Fisheries: JRC – MFA
The EU-JRC has reported an interesting development regarding the use of AIS to map fishing activity. The ‘Mapping Fishing Activitiy’ or MFA tool is presented within their EU Science Hub, more specifically as part of the BlueHub. A research article by Vespe et al. (2016) has been published as well. The WebGIS tool delivers the results as a WMS, as shown in Figure 2. An email address is offered, to contact for download access.

Bluehub webgis MFA results
Figure 2 BlueHub WebGIS showing the MFA results (blue colours, contrasting edge) and data coverage (red colours).

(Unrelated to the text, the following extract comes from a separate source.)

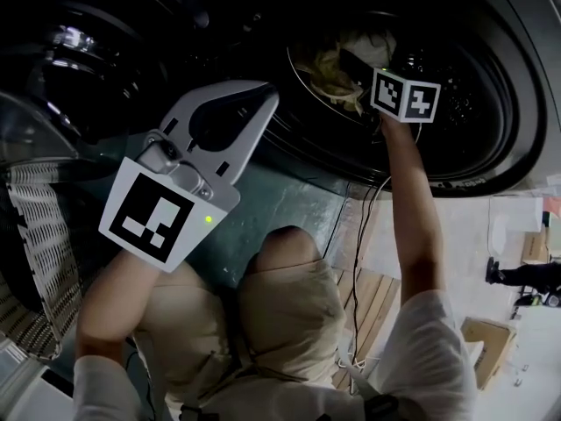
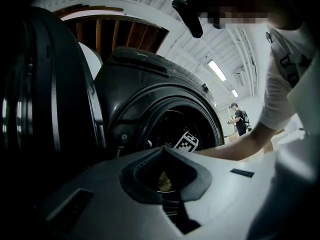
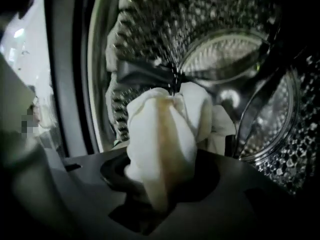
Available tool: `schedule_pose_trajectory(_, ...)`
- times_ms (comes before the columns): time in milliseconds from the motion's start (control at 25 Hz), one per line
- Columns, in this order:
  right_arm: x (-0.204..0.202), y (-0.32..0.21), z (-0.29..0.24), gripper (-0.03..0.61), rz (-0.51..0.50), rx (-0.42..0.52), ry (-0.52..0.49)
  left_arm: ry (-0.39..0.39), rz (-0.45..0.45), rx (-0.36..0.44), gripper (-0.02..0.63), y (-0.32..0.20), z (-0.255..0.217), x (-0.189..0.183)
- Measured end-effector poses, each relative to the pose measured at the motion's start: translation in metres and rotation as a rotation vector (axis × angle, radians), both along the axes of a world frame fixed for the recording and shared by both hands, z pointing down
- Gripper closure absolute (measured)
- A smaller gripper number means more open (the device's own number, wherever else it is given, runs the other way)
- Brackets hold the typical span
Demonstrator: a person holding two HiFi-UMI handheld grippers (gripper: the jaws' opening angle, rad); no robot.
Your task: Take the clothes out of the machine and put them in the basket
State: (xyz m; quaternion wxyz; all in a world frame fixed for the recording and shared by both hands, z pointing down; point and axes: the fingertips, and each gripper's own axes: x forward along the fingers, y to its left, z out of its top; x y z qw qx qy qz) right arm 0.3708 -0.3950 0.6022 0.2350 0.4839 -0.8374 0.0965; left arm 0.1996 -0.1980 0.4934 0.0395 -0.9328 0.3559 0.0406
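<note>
The washing machine's drum [image 1: 456, 103] gapes at the top right of the head view. My right gripper [image 1: 355, 68] reaches into it, its marker cube showing at the mouth. It is shut on a cream and white garment [image 3: 160, 119], which bunches up between the jaws and hangs clear of the perforated drum wall [image 3: 235, 14]; the same garment [image 1: 329, 75] shows pale yellow in the head view. My left gripper [image 1: 266, 102] hovers outside in front of the machine, shut with nothing in it; in its own view the left gripper [image 2: 163, 149] points at the drum opening. The white mesh basket [image 1: 35, 235] stands at the far left.
The machine's open door [image 1: 70, 51] swings out at the upper left, above the basket. Cables [image 1: 355, 261] trail over the floor and a wooden pallet [image 1: 377, 305]. A cardboard box [image 1: 486, 340] sits at the lower right. Another person [image 2: 241, 120] stands far off.
</note>
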Motion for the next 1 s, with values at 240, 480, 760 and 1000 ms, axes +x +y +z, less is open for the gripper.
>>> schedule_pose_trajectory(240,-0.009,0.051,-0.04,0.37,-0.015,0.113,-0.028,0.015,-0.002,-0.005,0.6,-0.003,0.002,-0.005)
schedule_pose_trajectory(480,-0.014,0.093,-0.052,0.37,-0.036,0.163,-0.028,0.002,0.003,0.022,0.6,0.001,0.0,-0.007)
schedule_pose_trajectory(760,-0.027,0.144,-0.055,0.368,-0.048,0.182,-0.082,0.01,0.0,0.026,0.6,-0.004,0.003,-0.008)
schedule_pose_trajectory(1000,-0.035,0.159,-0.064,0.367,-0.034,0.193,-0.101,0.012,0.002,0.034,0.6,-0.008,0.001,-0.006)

Vespe, M., Gibin, M., Alessandrini, A., Natale, F., Osio, G. C., Vespe, M., … Osio, G. C. (2016). Mapping EU fishing activities using ship tracking data Mapping EU fi shing activities using ship tracking data. Journal of Maps, 5647(April 2017). http://doi.org/10.1080/17445647.2016.1195299

Oil and Gas Platforms: EMODnet Human Activities portal
The Human Activities portal from EMODnet has seen considerable improvement over the last year. However as the study area for the Arctic Wind Farm Siting Challenge is mostly outside the focal area of the portal many datasets are not relevant. The Oil and Gas Platforms is an exception to this and it presently does cover the full set of Norwegian platforms in both the Norwegian and Barents Seas. It is now a viable alternative to the authoritative data available from the Norwegian Petroleum Directorate, as used in Phase I.

Bathymetry: EMODnet Bathymetry portal
The Bathymetry portal from EMODnet has updated data that is of some relevance to the Wind Farm Siting Challenge. The geographic cover has been widened so that the Norwegian and Barents Sea, including also the Murmans Rise in the Russian part. This dataset offers improved horizontal resolution 1/8 * 1/8 minutes, where the GEBCO2014 bathymetry used in Phase I has ½ * ½ minutes.

FINAL Assessment Wind Farm Challenge, Phase II

Despite the availability of a few of improved datasets, the project team felt that a complete re-analysis of this challenges was not warranted. The main dataset on wind resource is mostly unchanged and the outcome would be only a minor revision. The resources that are freed up, will be redirected towards the MPA challenge where further effort is needed. Similar comments on repeating the challenge were obtained from the Steering Group Meeting and the Expert Panel Meeting.

A report prepared by group of Norwegian authorities led by the Norwegian Water Resources and Energy Directorate “Havvind, Forslag til utredningsområder” (NVE, 2010) has been identified. The 15 areas that have been studied there, are roughly located in the same areas as our results. Though mostly closer to shore.

An on-going project that may provide helpful information for a.o. Windfarm Siting is NOVASARC, Nordic Project On Vulnerable Marine Ecosystems And Anthropogenic Activities In Arctic and Sub-Arctic Waters (http://novasarc.hafogvatn.is/ ). A suggestion for an interesting and different approach was received from one of the experts following the Svalbard Case Study Workshop (June 2017) for ConSite, a consensus-based siting tool aiming to make the process of siting a new development more democratic, verifiable and cost-effective (http://www.nina.no/consite).

NVE. (2010). Havvind, Forslag til utredningsområder. Oslo. Retrieved from https://www.regjeringen.no/globalassets/upload/oed/rapporter/havvind_ver02.pdf?id=2181946

Total hours spent on Phase II of the Wind Farm Siting Challenge: 16.